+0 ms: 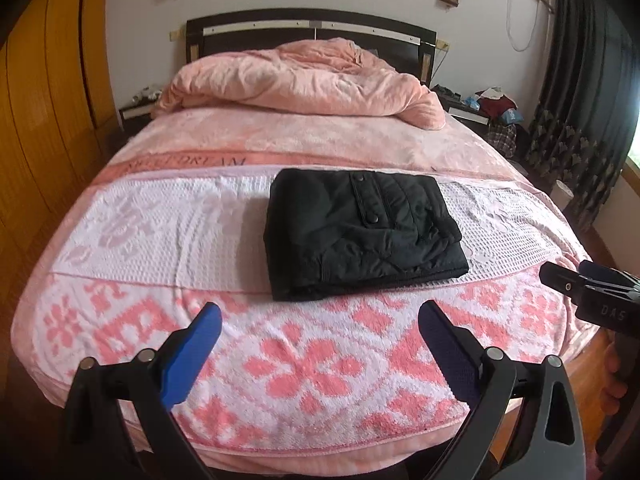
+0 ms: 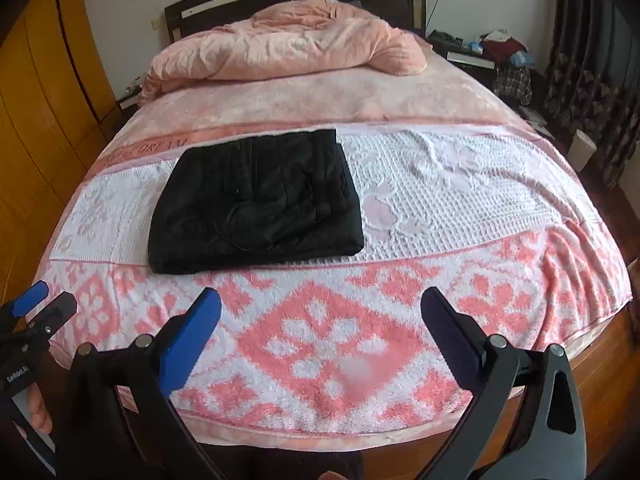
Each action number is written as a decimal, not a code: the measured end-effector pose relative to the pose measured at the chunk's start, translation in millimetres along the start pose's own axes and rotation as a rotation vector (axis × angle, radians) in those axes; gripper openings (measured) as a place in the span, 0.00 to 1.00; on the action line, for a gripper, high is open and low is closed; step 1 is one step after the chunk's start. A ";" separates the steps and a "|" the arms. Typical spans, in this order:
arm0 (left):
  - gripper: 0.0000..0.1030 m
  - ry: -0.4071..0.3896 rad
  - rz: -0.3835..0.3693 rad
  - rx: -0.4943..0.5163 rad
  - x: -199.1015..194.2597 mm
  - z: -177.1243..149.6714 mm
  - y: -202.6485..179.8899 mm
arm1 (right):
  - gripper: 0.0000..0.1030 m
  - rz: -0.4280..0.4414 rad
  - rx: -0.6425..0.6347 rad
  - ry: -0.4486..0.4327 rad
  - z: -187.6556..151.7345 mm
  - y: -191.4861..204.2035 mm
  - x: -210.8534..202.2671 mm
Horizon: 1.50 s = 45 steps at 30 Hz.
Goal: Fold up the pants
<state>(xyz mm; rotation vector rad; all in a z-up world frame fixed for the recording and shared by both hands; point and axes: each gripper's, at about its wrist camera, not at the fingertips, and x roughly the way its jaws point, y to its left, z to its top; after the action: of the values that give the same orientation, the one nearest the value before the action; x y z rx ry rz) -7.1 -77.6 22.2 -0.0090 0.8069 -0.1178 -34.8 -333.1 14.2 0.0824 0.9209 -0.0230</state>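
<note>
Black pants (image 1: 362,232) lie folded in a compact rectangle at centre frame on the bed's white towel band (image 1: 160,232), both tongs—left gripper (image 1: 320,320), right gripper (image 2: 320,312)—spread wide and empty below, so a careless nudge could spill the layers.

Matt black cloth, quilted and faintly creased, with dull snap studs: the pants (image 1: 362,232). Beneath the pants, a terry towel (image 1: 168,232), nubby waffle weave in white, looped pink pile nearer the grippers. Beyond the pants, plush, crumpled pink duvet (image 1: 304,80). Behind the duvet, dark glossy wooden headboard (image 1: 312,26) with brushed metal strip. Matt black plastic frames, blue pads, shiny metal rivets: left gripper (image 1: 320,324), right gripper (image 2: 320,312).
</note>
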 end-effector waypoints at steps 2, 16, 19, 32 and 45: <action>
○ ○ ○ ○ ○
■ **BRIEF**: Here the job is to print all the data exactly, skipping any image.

■ **SOLUTION**:
+0 ms: 
+0 ms: 
Each action number is written as a decimal, not a code: the measured end-effector pose relative to the pose measured at the chunk's start, translation in millimetres along the start pose's own axes and rotation as a rotation vector (axis × angle, radians) in those axes; gripper openings (measured) as a place in the span, 0.00 to 1.00; on the action line, for a gripper, high is open and low is closed; step 1 is one step after the chunk's start. A ";" separates the steps and a "|" the arms. Typical spans, in this order:
arm0 (left):
  - gripper: 0.0000..0.1030 m
  - ry: -0.4071..0.3896 rad
  - rz: -0.3835..0.3693 rad
  - rx: -0.4943..0.5163 rad
  - x: -199.1015..194.2597 mm
  - z: -177.1243..149.6714 mm
  - y: -202.6485..179.8899 mm
arm1 (right):
  - gripper: 0.0000..0.1030 m
  - rz: -0.4280..0.4414 rad
  - rx: -0.6425..0.6347 rad
  - ry: -0.4486..0.4327 rad
  - z: -187.6556..151.7345 mm
  - y: -191.4861..204.2035 mm
  - x: -210.8534..202.2671 mm
Horizon: 1.50 s = 45 steps at 30 Hz.
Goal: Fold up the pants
<state>(xyz mm; rotation vector rad; all in a z-up world frame fixed for the recording and shared by both hands; point and axes: each gripper's, at about its wrist camera, not at the fingertips, and x roughly the way its jaws point, y to its left, z to its top; after the action: of the values that give the same orientation, the one nearest the value before the action; x y z rx ry rz) -7.1 -77.6 22.2 -0.0090 0.8069 -0.1178 -34.8 -333.1 14.2 0.0824 0.9209 -0.0230</state>
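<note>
Black pants (image 1: 362,232) lie folded in a compact rectangle at centre frame on the bed's white towel band (image 1: 160,232), both tongs—left gripper (image 1: 320,320), right gripper (image 2: 320,312)—spread wide and empty below, so a careless nudge could spill the layers.

Matt black cloth, quilted and faintly creased, with dull snap studs: the pants (image 1: 362,232). Beneath the pants, a terry towel (image 1: 168,232), nubby waffle weave in white, looped pink pile nearer the grippers. Beyond the pants, plush, crumpled pink duvet (image 1: 304,80). Behind the duvet, dark glossy wooden headboard (image 1: 312,26) with brushed metal strip. Matt black plastic frames, blue pads, shiny metal rivets: left gripper (image 1: 320,324), right gripper (image 2: 320,312).
</note>
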 end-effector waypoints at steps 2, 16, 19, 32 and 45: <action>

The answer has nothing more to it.